= DESCRIPTION OF THE TASK =
All the data should be repeated exactly. Any image in it is left out.
★ ★ ★
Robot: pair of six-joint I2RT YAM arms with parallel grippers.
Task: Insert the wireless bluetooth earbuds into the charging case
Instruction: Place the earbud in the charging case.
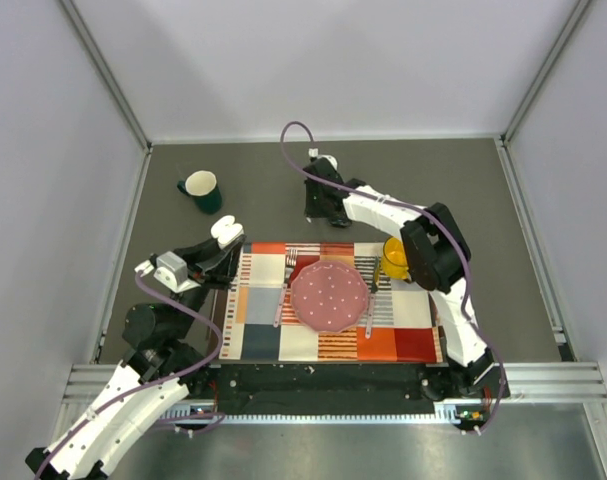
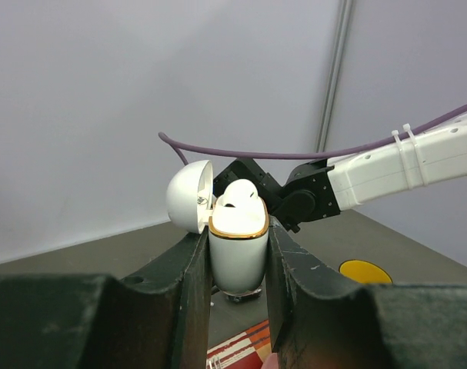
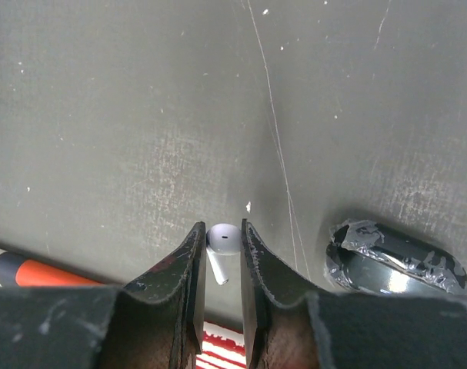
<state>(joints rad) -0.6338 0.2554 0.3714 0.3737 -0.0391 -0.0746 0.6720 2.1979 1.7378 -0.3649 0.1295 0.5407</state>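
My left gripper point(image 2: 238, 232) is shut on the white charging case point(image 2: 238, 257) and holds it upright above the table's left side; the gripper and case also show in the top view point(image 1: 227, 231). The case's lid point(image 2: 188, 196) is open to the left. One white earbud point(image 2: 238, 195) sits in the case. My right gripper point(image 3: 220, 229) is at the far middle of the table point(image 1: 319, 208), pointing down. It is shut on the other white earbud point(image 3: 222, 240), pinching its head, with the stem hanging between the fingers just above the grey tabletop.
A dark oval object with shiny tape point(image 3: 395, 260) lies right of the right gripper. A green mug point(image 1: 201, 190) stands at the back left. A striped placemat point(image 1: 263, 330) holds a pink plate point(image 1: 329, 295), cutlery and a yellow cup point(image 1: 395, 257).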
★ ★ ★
= SOLUTION TO THE EXERCISE =
Robot: pair of six-joint I2RT YAM arms with parallel grippers.
Task: Insert the wireless bluetooth earbuds into the charging case
Instruction: Place the earbud in the charging case.
<state>(joints rad) -0.6338 0.2554 0.3714 0.3737 -0.0391 -0.0746 0.6720 2.1979 1.7378 -0.3649 0.1295 0.5407</state>
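My left gripper point(image 2: 238, 232) is shut on the white charging case point(image 2: 238, 257) and holds it upright above the table's left side; the gripper and case also show in the top view point(image 1: 227, 231). The case's lid point(image 2: 188, 196) is open to the left. One white earbud point(image 2: 238, 195) sits in the case. My right gripper point(image 3: 220, 229) is at the far middle of the table point(image 1: 319, 208), pointing down. It is shut on the other white earbud point(image 3: 222, 240), pinching its head, with the stem hanging between the fingers just above the grey tabletop.
A dark oval object with shiny tape point(image 3: 395, 260) lies right of the right gripper. A green mug point(image 1: 201, 190) stands at the back left. A striped placemat point(image 1: 263, 330) holds a pink plate point(image 1: 329, 295), cutlery and a yellow cup point(image 1: 395, 257).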

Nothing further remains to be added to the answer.